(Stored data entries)
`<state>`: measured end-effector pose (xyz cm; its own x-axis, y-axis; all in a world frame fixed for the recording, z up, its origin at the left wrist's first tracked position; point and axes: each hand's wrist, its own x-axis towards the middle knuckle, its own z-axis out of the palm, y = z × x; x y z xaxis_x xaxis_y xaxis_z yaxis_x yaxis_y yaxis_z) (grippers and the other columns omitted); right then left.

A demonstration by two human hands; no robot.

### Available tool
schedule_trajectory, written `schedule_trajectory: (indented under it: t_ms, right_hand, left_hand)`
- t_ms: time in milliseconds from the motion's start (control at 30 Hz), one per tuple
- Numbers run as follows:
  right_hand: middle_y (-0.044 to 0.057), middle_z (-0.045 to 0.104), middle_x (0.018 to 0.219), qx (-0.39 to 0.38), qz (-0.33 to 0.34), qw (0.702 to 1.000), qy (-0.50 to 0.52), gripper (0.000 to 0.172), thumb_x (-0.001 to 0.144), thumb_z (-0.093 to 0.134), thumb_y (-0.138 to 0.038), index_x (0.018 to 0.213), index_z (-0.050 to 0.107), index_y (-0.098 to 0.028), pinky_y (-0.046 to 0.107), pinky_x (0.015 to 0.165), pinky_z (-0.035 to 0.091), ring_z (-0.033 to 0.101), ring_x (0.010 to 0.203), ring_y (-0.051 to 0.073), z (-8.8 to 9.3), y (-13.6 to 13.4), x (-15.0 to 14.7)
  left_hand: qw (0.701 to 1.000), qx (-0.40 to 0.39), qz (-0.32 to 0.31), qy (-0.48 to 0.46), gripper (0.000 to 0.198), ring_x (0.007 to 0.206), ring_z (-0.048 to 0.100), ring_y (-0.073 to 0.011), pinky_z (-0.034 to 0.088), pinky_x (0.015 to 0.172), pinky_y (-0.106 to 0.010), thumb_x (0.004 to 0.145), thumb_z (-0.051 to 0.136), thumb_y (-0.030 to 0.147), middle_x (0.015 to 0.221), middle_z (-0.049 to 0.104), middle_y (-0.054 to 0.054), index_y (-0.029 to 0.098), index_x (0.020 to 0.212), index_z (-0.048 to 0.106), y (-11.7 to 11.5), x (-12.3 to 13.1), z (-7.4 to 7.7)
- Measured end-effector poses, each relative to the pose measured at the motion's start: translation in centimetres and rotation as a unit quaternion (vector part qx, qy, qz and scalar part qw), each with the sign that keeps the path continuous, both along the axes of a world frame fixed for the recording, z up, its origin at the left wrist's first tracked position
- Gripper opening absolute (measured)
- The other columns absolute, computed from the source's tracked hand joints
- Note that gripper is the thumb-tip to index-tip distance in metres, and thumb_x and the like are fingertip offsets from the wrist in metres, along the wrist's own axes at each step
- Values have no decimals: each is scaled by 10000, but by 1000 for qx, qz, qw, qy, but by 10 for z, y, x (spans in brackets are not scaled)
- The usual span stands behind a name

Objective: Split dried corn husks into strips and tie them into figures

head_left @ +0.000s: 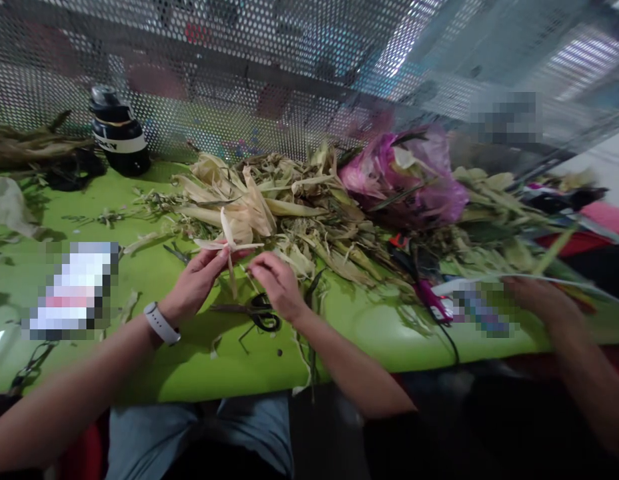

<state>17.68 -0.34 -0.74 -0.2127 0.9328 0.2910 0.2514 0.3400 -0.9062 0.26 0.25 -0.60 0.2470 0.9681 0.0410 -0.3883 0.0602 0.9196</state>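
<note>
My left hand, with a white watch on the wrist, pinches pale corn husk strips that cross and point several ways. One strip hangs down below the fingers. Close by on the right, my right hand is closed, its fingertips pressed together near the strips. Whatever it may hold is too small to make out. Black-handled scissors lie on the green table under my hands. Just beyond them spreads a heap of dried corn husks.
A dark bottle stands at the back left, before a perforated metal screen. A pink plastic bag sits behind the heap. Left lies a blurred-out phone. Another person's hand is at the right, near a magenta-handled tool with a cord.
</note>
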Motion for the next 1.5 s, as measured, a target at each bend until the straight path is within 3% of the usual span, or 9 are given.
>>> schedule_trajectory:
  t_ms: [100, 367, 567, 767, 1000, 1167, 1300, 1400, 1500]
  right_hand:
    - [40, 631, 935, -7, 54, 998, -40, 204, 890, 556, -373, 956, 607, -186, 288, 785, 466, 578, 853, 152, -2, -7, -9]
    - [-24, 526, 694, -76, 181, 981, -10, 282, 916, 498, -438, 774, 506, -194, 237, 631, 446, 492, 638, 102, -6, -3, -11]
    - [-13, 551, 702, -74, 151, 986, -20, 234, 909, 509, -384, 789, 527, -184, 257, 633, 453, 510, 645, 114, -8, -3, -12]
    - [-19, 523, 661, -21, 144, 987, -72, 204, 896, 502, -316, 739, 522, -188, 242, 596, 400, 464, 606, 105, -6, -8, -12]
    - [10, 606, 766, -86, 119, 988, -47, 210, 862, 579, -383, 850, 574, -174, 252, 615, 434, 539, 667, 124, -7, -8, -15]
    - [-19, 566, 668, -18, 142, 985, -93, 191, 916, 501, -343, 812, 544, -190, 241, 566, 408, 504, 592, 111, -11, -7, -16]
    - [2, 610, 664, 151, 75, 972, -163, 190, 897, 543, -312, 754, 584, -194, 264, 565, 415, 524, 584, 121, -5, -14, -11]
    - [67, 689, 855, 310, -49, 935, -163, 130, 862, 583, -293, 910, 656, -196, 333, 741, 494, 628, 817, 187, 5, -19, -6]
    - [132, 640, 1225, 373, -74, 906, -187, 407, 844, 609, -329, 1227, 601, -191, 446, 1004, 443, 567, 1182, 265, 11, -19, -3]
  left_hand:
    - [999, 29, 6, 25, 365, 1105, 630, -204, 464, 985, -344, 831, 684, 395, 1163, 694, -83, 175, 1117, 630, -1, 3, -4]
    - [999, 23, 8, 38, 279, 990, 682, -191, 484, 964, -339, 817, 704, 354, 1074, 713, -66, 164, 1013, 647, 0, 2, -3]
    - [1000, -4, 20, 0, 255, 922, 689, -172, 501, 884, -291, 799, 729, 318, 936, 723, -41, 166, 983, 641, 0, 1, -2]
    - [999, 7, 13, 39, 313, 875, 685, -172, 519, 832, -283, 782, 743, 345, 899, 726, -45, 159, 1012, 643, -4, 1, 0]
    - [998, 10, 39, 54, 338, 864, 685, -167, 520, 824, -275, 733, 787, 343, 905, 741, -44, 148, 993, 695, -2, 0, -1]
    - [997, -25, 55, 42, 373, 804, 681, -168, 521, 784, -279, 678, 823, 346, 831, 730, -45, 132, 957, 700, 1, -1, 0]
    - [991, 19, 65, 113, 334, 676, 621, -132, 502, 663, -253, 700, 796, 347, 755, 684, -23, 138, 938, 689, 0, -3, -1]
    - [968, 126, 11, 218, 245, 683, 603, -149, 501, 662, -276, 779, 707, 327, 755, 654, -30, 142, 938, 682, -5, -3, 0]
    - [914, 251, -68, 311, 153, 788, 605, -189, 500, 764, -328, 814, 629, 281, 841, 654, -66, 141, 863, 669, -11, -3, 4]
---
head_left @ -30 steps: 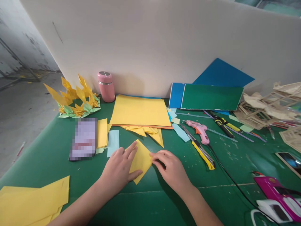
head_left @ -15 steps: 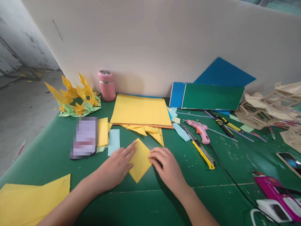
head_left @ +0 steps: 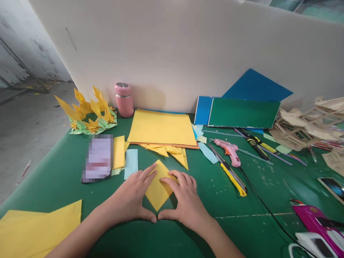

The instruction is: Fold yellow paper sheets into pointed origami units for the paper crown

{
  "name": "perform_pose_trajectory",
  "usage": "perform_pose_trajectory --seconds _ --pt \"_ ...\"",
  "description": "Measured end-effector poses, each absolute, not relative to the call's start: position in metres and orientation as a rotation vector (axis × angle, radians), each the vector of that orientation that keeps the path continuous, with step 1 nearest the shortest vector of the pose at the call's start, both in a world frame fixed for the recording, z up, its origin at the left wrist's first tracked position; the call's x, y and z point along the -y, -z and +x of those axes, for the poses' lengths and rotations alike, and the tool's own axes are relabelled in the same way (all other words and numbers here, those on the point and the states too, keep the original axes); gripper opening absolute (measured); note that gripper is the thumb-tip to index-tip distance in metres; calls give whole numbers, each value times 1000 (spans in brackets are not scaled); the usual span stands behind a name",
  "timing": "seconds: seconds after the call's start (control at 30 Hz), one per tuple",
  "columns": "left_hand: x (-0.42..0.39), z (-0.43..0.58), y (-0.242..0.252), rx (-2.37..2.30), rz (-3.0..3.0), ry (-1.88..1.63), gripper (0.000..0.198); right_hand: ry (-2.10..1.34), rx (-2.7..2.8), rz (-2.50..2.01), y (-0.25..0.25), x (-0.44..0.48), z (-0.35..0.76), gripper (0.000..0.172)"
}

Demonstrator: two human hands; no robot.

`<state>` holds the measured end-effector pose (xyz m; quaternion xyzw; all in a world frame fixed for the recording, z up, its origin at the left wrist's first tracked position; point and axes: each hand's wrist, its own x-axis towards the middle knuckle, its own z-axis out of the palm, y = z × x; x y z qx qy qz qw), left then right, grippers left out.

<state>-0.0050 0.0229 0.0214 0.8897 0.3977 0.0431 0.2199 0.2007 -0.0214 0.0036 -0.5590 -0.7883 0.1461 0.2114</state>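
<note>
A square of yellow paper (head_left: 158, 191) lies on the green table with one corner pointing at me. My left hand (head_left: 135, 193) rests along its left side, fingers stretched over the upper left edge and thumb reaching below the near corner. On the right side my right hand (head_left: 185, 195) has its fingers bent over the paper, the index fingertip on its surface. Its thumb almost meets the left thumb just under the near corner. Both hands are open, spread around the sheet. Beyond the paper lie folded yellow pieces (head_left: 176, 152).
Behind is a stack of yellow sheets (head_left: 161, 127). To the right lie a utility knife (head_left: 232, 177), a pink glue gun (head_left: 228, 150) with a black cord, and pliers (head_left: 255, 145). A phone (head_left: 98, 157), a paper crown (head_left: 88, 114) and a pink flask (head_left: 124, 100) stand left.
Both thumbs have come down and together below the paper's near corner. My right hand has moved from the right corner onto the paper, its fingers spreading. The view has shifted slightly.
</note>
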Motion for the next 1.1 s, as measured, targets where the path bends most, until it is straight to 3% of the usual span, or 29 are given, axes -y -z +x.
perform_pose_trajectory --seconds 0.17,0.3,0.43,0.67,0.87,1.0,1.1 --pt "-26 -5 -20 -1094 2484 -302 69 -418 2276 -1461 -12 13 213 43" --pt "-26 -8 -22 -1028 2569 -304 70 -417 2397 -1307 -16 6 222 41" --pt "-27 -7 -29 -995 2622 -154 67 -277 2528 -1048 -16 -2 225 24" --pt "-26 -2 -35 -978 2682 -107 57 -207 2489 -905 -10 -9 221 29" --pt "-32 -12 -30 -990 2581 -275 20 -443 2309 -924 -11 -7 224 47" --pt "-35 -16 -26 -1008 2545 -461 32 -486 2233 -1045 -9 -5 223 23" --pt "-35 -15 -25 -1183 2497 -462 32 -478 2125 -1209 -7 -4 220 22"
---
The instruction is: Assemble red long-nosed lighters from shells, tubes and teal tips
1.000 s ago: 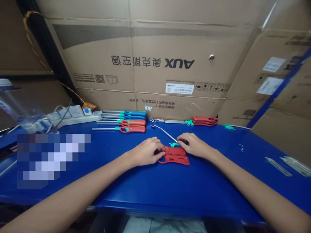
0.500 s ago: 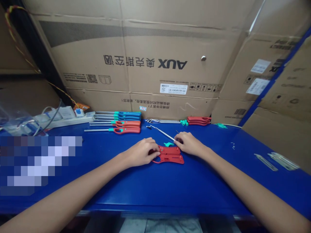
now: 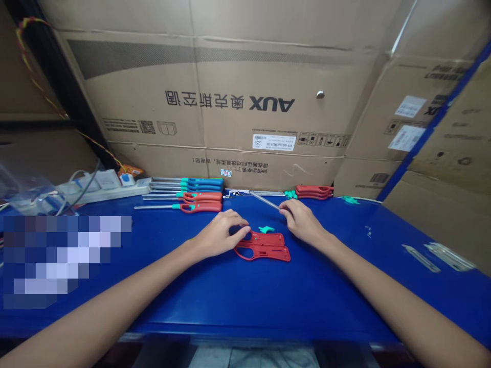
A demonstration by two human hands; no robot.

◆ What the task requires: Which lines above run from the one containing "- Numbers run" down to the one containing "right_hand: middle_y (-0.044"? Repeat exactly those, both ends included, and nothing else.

◆ Your solution:
- Numbers run as follows:
  right_hand: middle_y (-0.044 to 0.057), middle_z (-0.045 to 0.104), middle_x (0.018 to 0.219), qx (-0.39 to 0.38), qz (-0.33 to 0.34), qw (0.702 to 1.000), qy (-0.50 to 0.52), gripper (0.000 to 0.172), thumb_x (-0.001 to 0.144), thumb_z (-0.093 to 0.134), thumb_y (-0.138 to 0.038), index_x (0.018 to 0.213), index_z (-0.050 to 0.107), index_y (-0.098 to 0.028), pinky_y (-0.046 to 0.107), pinky_x (0.015 to 0.165), pinky_z (-0.035 to 0.091), ring_z (-0.033 to 0.101), ring_x (0.010 to 0.203), ring_y (-0.051 to 0.073), z (-8.8 to 9.3), y (-13.6 to 13.4), x (-15.0 to 14.7)

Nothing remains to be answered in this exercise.